That day, Fugana village in Muzaffarnagar district resembled a battle ground, when, neighbour turned on neighbour and battles were fought with guns, talwars and bricks. The day ended only after 16 from his community lay dead and two girls aged five and two went missing, never to be found, dead or alive.
Over four months later, Siddiqui lives in a ramshackle room with his wife, five sons and three daughters. The room has been given to him by a family in the nearby village of Jogia Kheda. In fact, all the 1000-odd Muslim families who fled from Fugana are now living in Kheda's homes where residents have set aside a room each for a vast population that lies scattered.
Muzaffarnagar's victims, who spent cold nights in tents until the state sent bulldozers to dislodge them, have now been labelled by government files as 'internally displaced people.'
Siddiqui's home in Fugana is only a few kilometers from Kheda. Literally only ten minutes away by car.
'When does he plan to go back?' I ask.
'Never,' he answers firmly.
'Will you accompany us?'
The unambiguous answer is a firm unhesitant 'No' that encourages no further conversation on the subject.
'Why?' I persist, and this time the answer is not a monosyllable.

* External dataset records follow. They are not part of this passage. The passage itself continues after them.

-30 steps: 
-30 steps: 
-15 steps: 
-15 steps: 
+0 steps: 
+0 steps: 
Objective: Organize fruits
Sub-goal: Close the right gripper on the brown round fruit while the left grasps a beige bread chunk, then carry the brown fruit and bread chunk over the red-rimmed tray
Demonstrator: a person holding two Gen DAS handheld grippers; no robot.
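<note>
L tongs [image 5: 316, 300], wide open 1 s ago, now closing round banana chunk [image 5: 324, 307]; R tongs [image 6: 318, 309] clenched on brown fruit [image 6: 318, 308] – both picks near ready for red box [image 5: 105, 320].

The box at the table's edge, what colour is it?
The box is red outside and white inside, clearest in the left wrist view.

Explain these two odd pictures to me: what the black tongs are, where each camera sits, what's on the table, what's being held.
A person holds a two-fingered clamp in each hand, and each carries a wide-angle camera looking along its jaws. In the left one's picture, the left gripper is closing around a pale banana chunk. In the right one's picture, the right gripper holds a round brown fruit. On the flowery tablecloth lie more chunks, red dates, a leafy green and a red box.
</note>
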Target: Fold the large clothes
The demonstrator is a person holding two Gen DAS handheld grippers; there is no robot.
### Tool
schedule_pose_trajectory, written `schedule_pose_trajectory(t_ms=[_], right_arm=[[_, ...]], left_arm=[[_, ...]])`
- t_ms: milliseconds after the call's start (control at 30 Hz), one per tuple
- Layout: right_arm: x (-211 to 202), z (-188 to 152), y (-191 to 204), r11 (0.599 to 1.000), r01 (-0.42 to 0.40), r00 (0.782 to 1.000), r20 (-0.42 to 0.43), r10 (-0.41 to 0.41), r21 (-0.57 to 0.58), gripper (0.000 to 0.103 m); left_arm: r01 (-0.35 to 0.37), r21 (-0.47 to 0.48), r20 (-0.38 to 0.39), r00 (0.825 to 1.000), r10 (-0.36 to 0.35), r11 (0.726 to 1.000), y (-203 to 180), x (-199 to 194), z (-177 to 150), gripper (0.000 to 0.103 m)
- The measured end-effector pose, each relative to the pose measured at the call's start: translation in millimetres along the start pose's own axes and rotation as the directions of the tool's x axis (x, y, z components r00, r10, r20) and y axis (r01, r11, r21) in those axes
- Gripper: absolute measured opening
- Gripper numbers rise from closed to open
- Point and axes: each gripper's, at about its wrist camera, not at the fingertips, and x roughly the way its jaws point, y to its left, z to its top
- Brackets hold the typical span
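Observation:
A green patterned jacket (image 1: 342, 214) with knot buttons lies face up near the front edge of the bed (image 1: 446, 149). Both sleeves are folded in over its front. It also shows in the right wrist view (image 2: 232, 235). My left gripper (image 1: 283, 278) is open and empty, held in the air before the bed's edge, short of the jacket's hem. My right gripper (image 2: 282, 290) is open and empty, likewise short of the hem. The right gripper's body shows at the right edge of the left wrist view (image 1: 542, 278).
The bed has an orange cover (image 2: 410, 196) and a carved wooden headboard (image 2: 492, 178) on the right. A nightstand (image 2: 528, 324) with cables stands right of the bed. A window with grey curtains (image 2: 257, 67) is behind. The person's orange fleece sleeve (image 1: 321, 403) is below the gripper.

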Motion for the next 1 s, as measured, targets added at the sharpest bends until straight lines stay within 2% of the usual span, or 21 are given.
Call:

'They killed my chacha (uncle). They burnt our homes. Our women were raped. How can we even think of going back? My pregnant daughter-in-law had to hide in the sugarcane fields. The killers haven't been arrested. They still roam free in the village. I told you, for us this was Partition.'
Fugana, a village with about 4,000 homes, once boasted of 1000 Muslim houses. We drive there from Kheda and find that only one family has returned. Ironsmith Sakur Ahmed and his son Gulsher have returned minus the women of the family. Both father and son are now held up as examples of communal harmony.
"We want our Muslim brothers to come back. The village is incomplete without them," says Rakesh Malik, a Jat neighbor. Many Jats say they miss their brothers.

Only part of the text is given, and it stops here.